Une chaleur apaisante enveloppe mon cœur quand je vois le léger sourire qui se dessine sur les lèvres de Young-Jae. Mais très vite, il l'efface et lâche le plus las des soupirs.

— Quand tu nais en Corée du Nord, tu n'as aucune connaissance de ce qui se passe à l'extérieur. C'est le meilleur moyen qu'ils ont pour nous endoctriner et nous amener à penser que nous sommes le pays le plus puissant du monde, que c'est normal qu'on n'utilise pas notre cerveau et qu'on suive la marche comme des moutons. De toute façon, dès que tu commences à douter et fouiner un tout petit peu, on te punit. J'avais dix-sept ans et avec mes potes, on a un peu trop fouiné. On a commencé à monter un mouvement de résistance. Mais on nous a dénoncés.

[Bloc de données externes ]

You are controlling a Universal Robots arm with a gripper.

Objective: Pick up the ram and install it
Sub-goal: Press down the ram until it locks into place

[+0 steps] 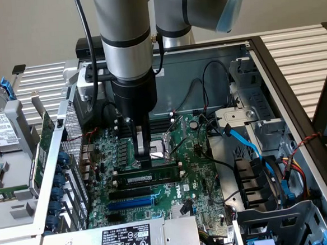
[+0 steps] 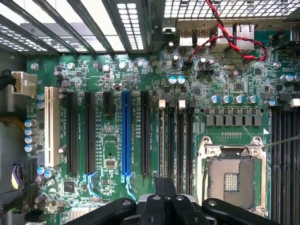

Il abat son poing sur la table, ce qui me fait sursauter. Mais il ne semble pas le remarquer, happé par son passé qui le torture.

— Au départ, on croyait que c'était l'un d'entre nous qui avait vendu la mèche. On se méfiait les uns des autres, on se faisait plus confiance. Jusqu'au jour où j'ai vu les autorités débarquer chez nous pour m'embarquer. C'est là que j'ai compris que c'était mon frère qui m'avait dénoncé.

— Comment une personne peut-elle envoyer son propre frère à la potence ?!

— Tu connais pas Han-Gyun. Il est endoctriné jusqu'à la racine. Il aurait pu choper une grosse prime s'ils avaient réussi à m'avoir.

— C'est après ça que tu t'es enfui de Corée ?

— Ma mère s'est interposée entre les soldats et moi pour me laisser une chance de me sauver. J'ai pu partir mais... ils l'ont butée. Pour m'avoir aidé.

Choquée par ce que j'entends, je me couvre la bouche de mes mains tremblantes avant de me reprendre et de les poser sur celles de Young-Jae. Le visage noir, il fixe un point invisible sur la table.

— Mon Dieu... Young-Jae... c'est horrible... je suis désolée.

— J'ai même pas eu le temps de lui dire au revoir... mais je pouvais pas les laisser me prendre. Elle serait morte pour rien. Alors je me suis enfui. Je me suis caché pendant des jours, puis j'ai réussi à négocier mon passage clandestin en bateau vers le Japon. Et du Japon, j'ai pu atterrir aux States. Je voulais cette histoire derrière moi et vivre une vie tranquille... et libre. Mais quand t'es un sans papiers aux yeux bridés qui débarque en Californie, c'est dur de survivre sans avoir un dos solide. Les premières semaines ont été rudes. Et puis je suis tombé sur Duncan. Il m'a sorti de la merde. Il m'a présenté au Padre. Et il m'a intégré à sa famille. On est devenus de vrais frères. Mais mon frère biologique n'a jamais arrêté de me chercher. Je le savais. Et il a attendu le moment où j'étais loin des Rapaces pour attaquer. Je serai jamais libre... pas tant qu'il est en vie.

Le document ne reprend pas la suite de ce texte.